__Work order__. Write out the data again in full, keeping every character the same.
----- Input data
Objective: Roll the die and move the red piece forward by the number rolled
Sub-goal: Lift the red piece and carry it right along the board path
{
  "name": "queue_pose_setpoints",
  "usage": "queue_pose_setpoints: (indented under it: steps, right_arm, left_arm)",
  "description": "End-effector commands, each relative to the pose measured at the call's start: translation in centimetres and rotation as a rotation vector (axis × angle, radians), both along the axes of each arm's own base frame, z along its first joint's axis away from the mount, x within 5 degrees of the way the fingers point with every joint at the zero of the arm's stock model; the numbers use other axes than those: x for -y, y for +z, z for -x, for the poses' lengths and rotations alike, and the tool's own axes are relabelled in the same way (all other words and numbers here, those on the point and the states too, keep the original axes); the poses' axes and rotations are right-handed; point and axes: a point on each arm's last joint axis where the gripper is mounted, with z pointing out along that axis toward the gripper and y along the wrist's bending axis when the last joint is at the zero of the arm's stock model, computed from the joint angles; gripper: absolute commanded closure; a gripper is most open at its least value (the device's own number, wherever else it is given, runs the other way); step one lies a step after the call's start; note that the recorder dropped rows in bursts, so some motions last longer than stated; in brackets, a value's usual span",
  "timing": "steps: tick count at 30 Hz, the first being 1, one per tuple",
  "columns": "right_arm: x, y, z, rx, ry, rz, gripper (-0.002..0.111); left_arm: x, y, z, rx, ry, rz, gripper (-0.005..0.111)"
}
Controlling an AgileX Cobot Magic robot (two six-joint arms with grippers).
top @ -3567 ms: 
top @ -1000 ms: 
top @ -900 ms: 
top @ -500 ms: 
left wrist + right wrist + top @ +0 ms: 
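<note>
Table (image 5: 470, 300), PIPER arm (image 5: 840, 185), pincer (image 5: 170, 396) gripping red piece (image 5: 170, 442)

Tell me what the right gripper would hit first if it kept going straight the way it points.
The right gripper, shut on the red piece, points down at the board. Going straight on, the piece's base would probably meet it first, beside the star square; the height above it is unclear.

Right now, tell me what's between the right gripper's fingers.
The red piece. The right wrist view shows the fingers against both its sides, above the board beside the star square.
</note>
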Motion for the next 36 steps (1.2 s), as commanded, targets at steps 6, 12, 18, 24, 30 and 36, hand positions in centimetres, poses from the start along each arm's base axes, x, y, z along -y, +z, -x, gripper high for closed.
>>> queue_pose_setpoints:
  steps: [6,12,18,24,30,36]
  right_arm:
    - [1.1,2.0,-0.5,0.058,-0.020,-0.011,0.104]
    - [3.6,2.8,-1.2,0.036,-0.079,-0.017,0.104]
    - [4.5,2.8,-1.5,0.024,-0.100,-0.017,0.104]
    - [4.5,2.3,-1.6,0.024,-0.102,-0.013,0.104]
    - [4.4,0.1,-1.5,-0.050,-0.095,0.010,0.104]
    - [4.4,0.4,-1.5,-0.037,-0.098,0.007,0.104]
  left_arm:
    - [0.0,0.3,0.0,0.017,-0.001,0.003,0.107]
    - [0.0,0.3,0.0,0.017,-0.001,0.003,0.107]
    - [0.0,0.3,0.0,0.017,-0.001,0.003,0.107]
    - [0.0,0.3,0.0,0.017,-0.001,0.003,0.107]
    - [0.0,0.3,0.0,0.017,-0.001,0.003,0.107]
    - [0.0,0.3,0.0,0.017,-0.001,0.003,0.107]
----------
__Completed task__.
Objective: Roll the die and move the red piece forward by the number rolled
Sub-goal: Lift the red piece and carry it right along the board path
{
  "name": "queue_pose_setpoints",
  "usage": "queue_pose_setpoints: (indented under it: steps, right_arm, left_arm)",
  "description": "End-effector commands, each relative to the pose measured at the call's start: translation in centimetres and rotation as a rotation vector (axis × angle, radians), both along the axes of each arm's own base frame, z along its first joint's axis away from the mount, x within 5 degrees of the way the fingers point with every joint at the zero of the arm's stock model; the numbers use other axes than those: x for -y, y for +z, z for -x, for the poses' lengths and rotations alike, and the tool's own axes are relabelled in the same way (all other words and numbers here, those on the point and the states too, keep the original axes); the poses' axes and rotations are right-handed; point and axes: a point on each arm's last joint axis where the gripper is mounted, with z pointing out along that axis toward the gripper and y along the wrist's bending axis when the last joint is at the zero of the arm's stock model, computed from the joint angles; gripper: absolute commanded closure; a gripper is most open at its least value (the device's own number, wherever else it is given, runs the other way); step one lies a step after the call's start; note that the recorder dropped rows in bursts, so some motions last longer than stated; in brackets, a value's usual span",
  "timing": "steps: tick count at 30 Hz, the first being 1, one per tuple",
  "columns": "right_arm: x, y, z, rx, ry, rz, gripper (-0.002..0.111); left_arm: x, y, z, rx, ry, rz, gripper (-0.005..0.111)"
}
Controlling an AgileX Cobot Magic robot (two six-joint arms with grippers).
top @ -3567 ms: 
top @ -1000 ms: 
top @ -900 ms: 
top @ -500 ms: 
left wrist + right wrist + top @ +0 ms: 
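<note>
Table (image 5: 470, 300), PIPER arm (image 5: 840, 185), pincer (image 5: 170, 396) gripping red piece (image 5: 170, 442)

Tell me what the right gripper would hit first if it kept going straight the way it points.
The right gripper, shut on the red piece, points down at the board. Going straight on, the piece's base would probably meet it first, beside the star square; the height above it is unclear.

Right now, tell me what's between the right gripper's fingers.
The red piece. The right wrist view shows the fingers against both its sides, above the board beside the star square.
</note>
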Motion for the next 36 steps (1.2 s), as commanded, targets at steps 6, 12, 18, 24, 30 and 36, hand positions in centimetres, poses from the start along each arm's base axes, x, y, z along -y, +z, -x, gripper high for closed.
>>> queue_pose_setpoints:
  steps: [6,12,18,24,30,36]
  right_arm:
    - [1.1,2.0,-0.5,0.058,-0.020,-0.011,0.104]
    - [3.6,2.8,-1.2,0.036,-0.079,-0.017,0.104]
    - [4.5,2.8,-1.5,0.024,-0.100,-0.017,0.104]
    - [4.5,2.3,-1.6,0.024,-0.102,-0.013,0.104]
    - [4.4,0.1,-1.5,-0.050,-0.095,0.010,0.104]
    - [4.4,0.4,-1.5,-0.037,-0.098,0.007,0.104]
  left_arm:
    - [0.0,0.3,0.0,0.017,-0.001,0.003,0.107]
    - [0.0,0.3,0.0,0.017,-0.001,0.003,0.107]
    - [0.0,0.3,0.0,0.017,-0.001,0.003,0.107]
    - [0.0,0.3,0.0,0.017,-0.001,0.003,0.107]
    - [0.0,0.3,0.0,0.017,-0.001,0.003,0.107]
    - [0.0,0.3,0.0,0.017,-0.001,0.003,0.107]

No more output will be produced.